■ **Task instructions**
Copy every line in the listing that contains "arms".

::::::::::

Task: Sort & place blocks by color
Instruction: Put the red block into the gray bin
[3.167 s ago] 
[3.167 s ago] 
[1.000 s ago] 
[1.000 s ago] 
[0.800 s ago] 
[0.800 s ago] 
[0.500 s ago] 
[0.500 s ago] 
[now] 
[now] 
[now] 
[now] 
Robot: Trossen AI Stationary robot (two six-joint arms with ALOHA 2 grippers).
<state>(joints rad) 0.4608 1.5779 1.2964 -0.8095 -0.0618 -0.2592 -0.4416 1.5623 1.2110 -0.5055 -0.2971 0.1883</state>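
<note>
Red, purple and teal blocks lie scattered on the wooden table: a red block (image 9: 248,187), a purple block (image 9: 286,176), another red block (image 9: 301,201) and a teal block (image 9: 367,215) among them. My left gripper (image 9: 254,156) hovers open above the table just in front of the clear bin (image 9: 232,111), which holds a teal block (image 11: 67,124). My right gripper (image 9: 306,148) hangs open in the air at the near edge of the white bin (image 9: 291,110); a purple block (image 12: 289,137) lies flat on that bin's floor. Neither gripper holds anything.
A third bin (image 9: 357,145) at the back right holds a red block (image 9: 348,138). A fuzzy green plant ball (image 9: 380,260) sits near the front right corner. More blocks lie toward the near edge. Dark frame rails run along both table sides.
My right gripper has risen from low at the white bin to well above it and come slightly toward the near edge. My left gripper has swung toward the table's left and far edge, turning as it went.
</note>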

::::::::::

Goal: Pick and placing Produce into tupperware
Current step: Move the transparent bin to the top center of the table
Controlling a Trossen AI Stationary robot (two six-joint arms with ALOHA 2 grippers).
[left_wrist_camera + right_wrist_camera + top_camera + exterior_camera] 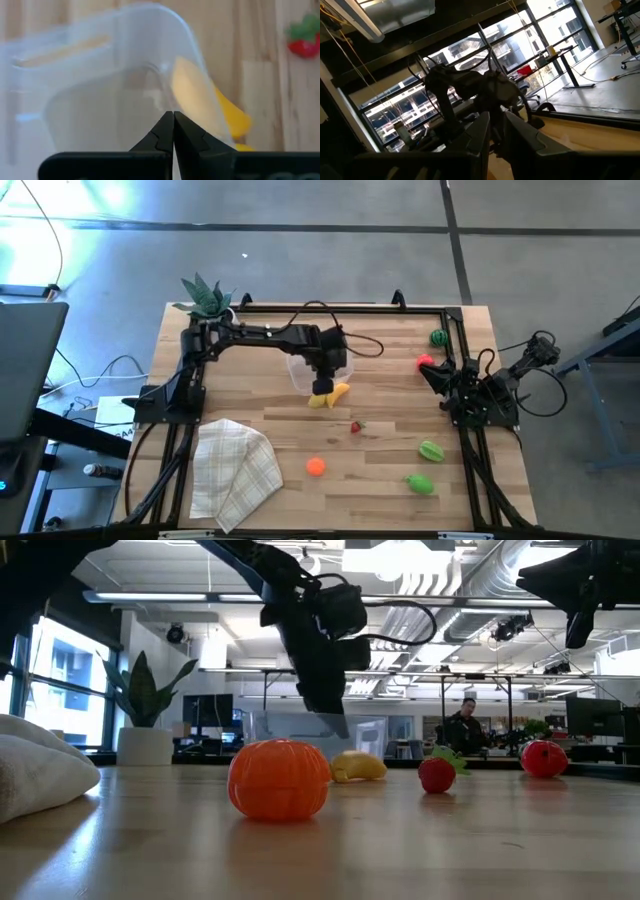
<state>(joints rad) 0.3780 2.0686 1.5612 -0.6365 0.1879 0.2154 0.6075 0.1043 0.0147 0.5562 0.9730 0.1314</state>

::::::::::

■ **Solution to this exercise**
Robot: Trossen AI Stationary robot (two six-joint arms with ALOHA 2 grippers).
Controlling a Trossen AI Stationary robot (two six-joint arms with ALOHA 2 grippers).

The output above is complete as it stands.